Your tooling will need to provision each node with your database schema then call slonik with the appropriate scripts to setup replication. This shouldn’t be too difficult but the problem will be dealing with any errors or failures duirng the process.
Error Handling
Setting up a slony cluster in an automated fashion is pretty common the slony regression tests do automated setup and reconfigurations of slony. Dealing with errors in a reliable and sane manner is probably going to be your biggest challenge embedding Slony in another product and I don’t have a magic solution to this. Slony is a distributed system and there are a lot of things that can go wrong. The following are some of the situations that you need to consider
- One of your database servers (a replica) goes down. Do you leave the server in the cluster in-case it comes back after a reboot or do you remove it from the cluster? Keeping a node in the cluster means that data in sl_log_1 and sl_log_2 is kept around until that node comes back. Unbounded growth of the slony log tables will eventually be a problem but when this becomes a problem is depends on your environment,transaction volume and hardware.

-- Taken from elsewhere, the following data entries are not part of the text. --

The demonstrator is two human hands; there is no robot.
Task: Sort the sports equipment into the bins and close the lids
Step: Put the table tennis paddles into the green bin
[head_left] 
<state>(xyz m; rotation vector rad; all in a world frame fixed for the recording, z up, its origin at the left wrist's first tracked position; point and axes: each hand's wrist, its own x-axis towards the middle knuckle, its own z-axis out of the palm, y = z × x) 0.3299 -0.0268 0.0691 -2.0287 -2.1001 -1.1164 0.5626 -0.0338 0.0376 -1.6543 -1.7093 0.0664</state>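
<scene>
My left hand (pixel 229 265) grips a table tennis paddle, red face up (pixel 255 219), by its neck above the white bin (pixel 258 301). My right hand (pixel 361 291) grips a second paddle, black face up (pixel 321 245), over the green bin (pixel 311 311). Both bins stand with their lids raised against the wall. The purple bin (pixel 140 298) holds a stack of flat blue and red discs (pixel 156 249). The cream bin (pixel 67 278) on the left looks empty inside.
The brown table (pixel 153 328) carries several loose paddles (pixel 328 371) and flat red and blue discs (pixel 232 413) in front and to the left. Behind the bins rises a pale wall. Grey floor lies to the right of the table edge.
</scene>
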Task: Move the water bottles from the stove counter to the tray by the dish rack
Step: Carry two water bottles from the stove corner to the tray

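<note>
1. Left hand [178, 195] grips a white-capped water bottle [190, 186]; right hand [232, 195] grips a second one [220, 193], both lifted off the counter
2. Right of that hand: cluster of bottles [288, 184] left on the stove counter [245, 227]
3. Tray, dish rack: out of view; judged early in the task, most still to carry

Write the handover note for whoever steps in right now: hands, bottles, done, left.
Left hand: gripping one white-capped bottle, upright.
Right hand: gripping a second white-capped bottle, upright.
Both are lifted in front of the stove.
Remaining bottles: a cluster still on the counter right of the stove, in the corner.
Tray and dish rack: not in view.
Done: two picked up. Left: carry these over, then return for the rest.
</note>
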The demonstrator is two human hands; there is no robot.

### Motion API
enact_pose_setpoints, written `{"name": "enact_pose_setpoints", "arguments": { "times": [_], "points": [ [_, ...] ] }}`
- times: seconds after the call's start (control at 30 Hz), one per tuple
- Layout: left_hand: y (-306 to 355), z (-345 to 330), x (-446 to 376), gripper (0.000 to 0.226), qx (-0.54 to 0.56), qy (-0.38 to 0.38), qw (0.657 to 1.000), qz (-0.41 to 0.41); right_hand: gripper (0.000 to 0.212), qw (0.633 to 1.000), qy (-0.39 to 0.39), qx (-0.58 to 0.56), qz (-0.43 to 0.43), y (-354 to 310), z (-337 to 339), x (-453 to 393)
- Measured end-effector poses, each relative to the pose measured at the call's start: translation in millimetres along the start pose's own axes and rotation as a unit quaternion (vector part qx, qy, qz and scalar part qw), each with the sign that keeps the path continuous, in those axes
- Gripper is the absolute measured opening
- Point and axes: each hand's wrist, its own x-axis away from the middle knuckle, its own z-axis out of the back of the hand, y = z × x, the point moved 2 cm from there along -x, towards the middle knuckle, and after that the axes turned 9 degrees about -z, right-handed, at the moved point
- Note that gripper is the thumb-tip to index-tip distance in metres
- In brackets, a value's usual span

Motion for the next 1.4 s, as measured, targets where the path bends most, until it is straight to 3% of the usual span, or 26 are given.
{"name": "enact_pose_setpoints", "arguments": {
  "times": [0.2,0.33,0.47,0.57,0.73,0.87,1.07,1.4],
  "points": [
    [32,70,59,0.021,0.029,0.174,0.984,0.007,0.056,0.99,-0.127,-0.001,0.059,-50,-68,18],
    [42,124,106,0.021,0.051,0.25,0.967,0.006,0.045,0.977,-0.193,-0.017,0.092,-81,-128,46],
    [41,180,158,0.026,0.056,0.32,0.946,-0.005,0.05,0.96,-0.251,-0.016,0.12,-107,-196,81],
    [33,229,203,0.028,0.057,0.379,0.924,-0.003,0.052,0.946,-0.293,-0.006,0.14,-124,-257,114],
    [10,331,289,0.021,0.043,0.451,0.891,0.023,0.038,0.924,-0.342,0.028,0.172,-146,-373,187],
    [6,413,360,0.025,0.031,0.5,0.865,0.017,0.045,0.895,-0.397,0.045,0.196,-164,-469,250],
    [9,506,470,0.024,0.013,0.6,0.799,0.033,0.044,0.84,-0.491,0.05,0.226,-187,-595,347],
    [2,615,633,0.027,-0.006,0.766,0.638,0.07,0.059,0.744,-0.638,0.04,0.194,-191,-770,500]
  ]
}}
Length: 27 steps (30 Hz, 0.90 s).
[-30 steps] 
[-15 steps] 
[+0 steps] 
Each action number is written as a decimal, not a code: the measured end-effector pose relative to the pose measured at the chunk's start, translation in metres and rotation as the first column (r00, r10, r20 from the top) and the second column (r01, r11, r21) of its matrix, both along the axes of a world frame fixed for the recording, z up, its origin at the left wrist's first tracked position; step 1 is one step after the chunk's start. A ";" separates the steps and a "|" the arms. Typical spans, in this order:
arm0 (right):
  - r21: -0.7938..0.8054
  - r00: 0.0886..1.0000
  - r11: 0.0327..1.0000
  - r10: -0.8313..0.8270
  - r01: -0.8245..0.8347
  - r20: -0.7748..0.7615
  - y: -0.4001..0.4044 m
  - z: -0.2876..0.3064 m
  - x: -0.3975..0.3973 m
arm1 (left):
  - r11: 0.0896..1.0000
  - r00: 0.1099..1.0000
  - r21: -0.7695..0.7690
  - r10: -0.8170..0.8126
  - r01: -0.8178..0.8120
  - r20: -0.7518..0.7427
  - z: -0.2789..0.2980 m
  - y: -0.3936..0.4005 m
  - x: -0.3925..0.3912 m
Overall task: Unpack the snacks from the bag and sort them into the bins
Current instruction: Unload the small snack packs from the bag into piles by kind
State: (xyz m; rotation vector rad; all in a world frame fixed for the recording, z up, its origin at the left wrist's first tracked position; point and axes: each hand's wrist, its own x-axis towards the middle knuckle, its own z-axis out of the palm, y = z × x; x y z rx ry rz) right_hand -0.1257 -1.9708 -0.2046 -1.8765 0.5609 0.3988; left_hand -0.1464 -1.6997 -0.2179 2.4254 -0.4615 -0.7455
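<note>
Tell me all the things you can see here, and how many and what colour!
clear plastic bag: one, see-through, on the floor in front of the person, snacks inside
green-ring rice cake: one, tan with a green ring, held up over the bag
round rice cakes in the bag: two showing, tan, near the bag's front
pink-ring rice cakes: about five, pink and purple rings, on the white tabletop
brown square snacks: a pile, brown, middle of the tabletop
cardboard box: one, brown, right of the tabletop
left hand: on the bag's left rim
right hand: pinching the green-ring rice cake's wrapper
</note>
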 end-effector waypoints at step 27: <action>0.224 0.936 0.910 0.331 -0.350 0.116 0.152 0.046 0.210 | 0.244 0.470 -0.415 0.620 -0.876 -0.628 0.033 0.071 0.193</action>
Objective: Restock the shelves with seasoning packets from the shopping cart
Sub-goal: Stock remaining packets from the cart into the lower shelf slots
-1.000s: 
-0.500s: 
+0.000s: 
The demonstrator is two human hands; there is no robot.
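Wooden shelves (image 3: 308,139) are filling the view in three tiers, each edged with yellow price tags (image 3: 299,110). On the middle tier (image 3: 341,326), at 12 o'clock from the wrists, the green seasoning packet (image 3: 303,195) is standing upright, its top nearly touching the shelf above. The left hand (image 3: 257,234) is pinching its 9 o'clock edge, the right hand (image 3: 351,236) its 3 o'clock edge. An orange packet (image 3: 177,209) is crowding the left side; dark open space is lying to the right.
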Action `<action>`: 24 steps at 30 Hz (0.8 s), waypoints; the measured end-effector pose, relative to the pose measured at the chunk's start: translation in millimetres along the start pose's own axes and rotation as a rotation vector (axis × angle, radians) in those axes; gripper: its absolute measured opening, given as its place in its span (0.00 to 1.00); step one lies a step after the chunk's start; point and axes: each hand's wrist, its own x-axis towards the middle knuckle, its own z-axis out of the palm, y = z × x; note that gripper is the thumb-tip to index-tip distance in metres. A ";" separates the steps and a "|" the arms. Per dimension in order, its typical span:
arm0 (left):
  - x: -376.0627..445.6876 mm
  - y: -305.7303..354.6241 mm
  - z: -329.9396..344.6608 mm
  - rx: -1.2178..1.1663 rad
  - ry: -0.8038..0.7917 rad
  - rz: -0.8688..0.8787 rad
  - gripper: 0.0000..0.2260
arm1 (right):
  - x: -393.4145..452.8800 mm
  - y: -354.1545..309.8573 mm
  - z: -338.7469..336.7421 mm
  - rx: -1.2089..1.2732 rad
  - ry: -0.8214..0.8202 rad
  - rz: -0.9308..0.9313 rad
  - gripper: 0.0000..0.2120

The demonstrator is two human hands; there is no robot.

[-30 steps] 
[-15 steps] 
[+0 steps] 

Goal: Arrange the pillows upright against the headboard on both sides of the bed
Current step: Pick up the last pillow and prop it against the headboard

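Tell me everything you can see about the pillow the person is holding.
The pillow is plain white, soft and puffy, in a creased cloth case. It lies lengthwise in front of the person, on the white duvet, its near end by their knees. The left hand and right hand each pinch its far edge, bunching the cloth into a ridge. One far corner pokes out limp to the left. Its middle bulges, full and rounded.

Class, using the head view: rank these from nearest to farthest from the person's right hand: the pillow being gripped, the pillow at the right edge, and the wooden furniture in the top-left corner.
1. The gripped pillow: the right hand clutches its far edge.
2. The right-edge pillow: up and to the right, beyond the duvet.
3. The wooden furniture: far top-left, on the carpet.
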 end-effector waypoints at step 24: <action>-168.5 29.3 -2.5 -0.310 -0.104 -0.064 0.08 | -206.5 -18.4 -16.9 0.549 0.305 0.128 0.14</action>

- In a perfect world any data that gets accepted on the origin will replicate without issue onto the slave. Sometimes the world isn’t perfect any differences between the origin and replica, or bugs in Slony, or bugs in your application might mean that the data doesn’t replicate. When Slony can’t replicate a SYNC it it will pause for a bit and retry. Slony will keep retrying until the SYNC works. The idea is that eventually an administrator will fix the underlying problem then replication can continue. In an embedded environment there isn’t an administrator to do this
- Slony is pretty good about proving users with the tools to deal with failures during normal operation, this is generally some combination of restarting slons, the FAILOVER command, and the DROP NODE command. Slony does not provide the same level of command support for dealing with failures that happen during cluster reconfiguration. If slonik (or the machine/network) crashes in the middle of a slonik command you *MIGHT* be able to re-issue the command but you might not be. Many slonik commands only change the event_node and they do so in a single transaction but there are exceptions. Most slonik scripts aren’t transactional, even if all the commands in them are because a ‘WAIT FOR EVENT’ can’t be done in a database transaction meaning that you probably can’t just rerun your script. An experienced Slony administrator can usually figure out what parts of the slonik script worked and which commands need to be resubmitted.
The issues your going to face embedding slony with your application are not that different then issues you will need to deal with with any other hands-off distributed system. If you go this route you need to remember that you are no longer in a common slony use-case but with some planning and testing of different scenarios you should be able to come up with methods of addressing the challenge.